With the motto “Spread solidarity to end hunger”, Manos Unidas, the charity organisation of the Catholic Church in Spain dedicated to eradicating poverty in the world’s poorest countries, has launched its 2021 campaign against hunger. Two dates mark the start of the NGO’s 62nd campaign nationwide: Friday 12 February, the Day of Voluntary Fasting, and Sunday 14 February, National Day of Manos Unidas, with fundraising activities to combat world hunger.
“The global number of coronavirus infections has exceeded one hundred million, yet there are far more alarming figures: this year, an estimated 800 million people are hungry globally while 1,300 million (84.5% of whom live in South Asia and sub-Saharan Africa) are already living in poverty, with an estimated 500 million more as a result of the pandemic”, points out Manos Unidas, whose 62nd campaign denounces the consequences of COVID-19 on the most vulnerable people on the planet, urging
the promotion of solidarity between human beings “as the only way to combat the pandemic of inequality”,
aggravated by the global health crisis that plagues several hundred million people globally with hunger and poverty. In this new year, Manos Unidas reaffirms, with “greater firmness”, “the dignity of all human beings and their rights”, “the need to develop new lifestyles marked by greater solidarity”, “the urgency that the political and economic spheres in particular, create more humane living conditions, centred on the dignity of each person and on the common good.”
“This year, may solidarity be contagious – not infections that cause disease and death”, is the hope expressed by the NGO in a statement, emphasizing that “the current health crisis is overshadowing the live-threatening epidemics of hunger, poverty and inequality, which hundreds of millions of people face and against which there are no vaccines, aggravated today by the coronavirus crisis.”
During the presentation of the campaign Clara Pardo, President of Manos Unidas, highlighted the fact that all societies, rich and poor, are exposed to the impact of the coronavirus. “Our walls and borders – impervious to what are considered threats to our wellbeing, yet utterly porous to a microscopic enemy, making all of us aware of our vulnerability – have been of little use. I am saying this because, although the pandemic suggests otherwise,
our global village today appears to be more divided than ever between the rich North and the impoverished South”,
Pardo stated. For the president of Manos Unidas, the fact that the health crisis we are facing, unprecedented in the last century, “is relegating to oblivion other deadly crises and emergencies such as hunger and poverty, which claim more lives than the virus and which nobody seems to remember”, is unacceptable. These emergencies, she said, “are the result of inequality, the most tragic and disgraceful pandemic afflicting humanity.”

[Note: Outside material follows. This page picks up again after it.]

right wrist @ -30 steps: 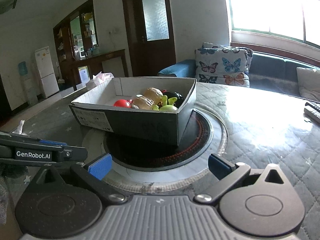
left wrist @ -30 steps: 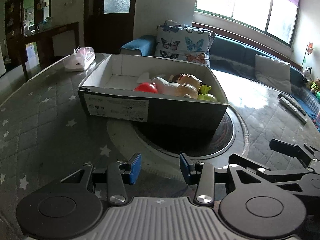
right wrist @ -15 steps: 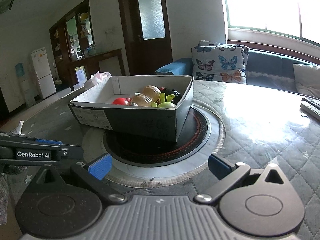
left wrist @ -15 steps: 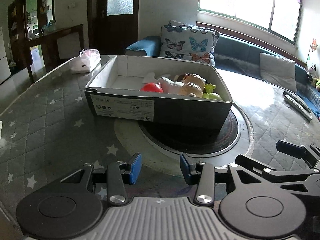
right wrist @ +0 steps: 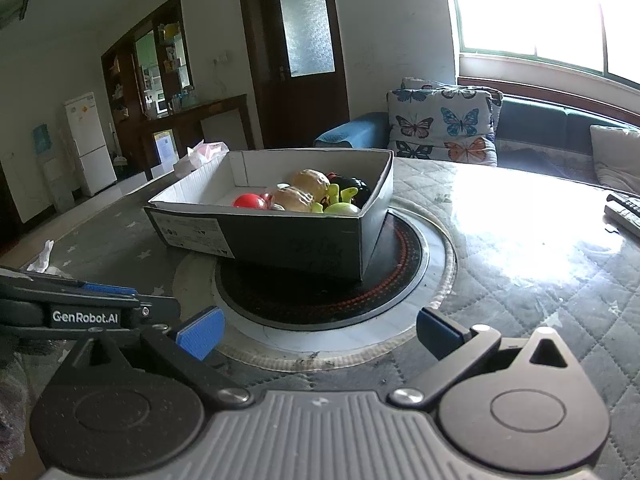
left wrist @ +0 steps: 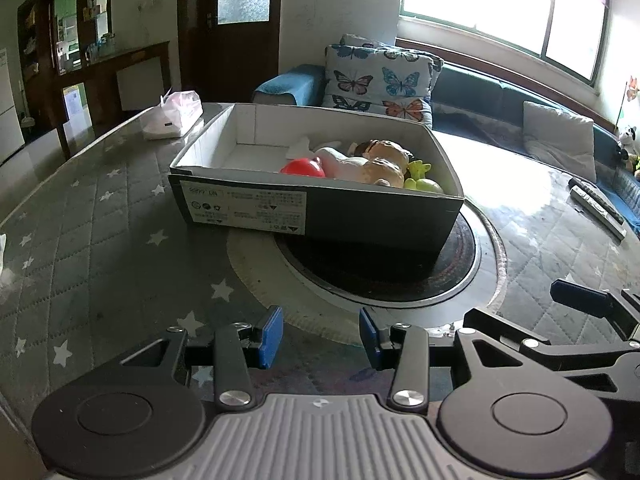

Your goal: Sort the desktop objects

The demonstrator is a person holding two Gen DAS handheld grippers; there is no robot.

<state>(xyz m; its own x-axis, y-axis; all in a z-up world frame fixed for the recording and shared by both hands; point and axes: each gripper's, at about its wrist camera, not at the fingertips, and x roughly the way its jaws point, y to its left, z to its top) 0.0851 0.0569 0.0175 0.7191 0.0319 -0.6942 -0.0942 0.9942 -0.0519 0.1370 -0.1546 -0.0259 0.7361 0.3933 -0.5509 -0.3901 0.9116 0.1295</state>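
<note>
Box [left wrist: 316, 216] at 12 o'clock of both tongs, long axis crosswise; toys [left wrist: 376, 164] at its right end, nearer right tongs [right wrist: 318, 330]. Left tongs [left wrist: 319, 336] closing slightly, empty; right released, empty.

Box [left wrist: 320, 216] near wall hiding lower parts of toys inside; red ball [left wrist: 303, 168] showing only its top. Dark toy [right wrist: 354, 188] behind green toy [right wrist: 340, 208] mostly covered, kind unclear. Label print [left wrist: 244, 208] on box front too small for reading. Remote controls [left wrist: 596, 204] running off right edge in right wrist view. White scrap [left wrist: 2, 256] getting cut by left edge. Window [right wrist: 540, 8] glaring out, nothing readable beyond.
</note>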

“In the countries where Manos Unidas is operating, the coronavirus pandemic is having a dramatic impact, which will take a very long time to recover from. It is estimated that development plans will suffer a decades-long setback,” Pardo denounced.
The purpose of the NGO’s campaign “Spread solidarity to end hunger” is “for hope to be contagious, since hope is the driving force that motivates us to continue working every day”.
Two projects involving Manos Unidas were mentioned during the presentation of the campaign. “Hope and solidarity” is what inspires the “Kuchinate” project, an initiative developed in Israel in support of Eritrean women who flee their homeland in search of a better future and are confronted with Israel’s rigorous immigration policies. Alicia Vacas, head of the Comboni Missionaries for the Middle East and Asia, is familiar with the plight of these women who are “not recognised as refugees and doomed to be marginalised.”
The project began with the reception and integration of some 20 “wounded” women by a network of volunteers, and today “Kuchinate, which in Tigrinya – the language spoken in Eritrea – means crochet needle – is a psychosocial project supporting over 300 women victims of trafficking and their children”, the missionary explained.
In addition to their past traumas, they also face difficulties in Israel, but their suffering was met with a chain of solidarity, and “Manos Unidas takes part in this tsunami of solidarity.”
The second project was presented by Raquel Reynoso, President of Rural Education Services (SER), an NGO working with Manos Unidas to promote human rights among the indigenous population – especially women farmers – of Ayacucho (Peru), where the pandemic has exacerbated the living conditions of the people, as many families have no access to water and electricity. Ayacucho is among the areas that were most severely affected by Peru’s internal armed conflict, that claimed some 69,000 lives, and is now badly hit by the pandemic. Women, victims of rape and forced sterilisation, have suffered the most from the conflict and continue to suffer today.
“With the help of Manos Unidas, SER has developed projects to ensure access to drinking water and sanitation for people living in rural areas, in addition to a wide range of educational activities for women, teaching them about their rights, the role they can play in their communities, and the collective rights they enjoy for protecting their territories,” Reynoso explained. “The efforts of Manos Unidas are essential in this project and it has been successful because it is based on solidarity,” he said.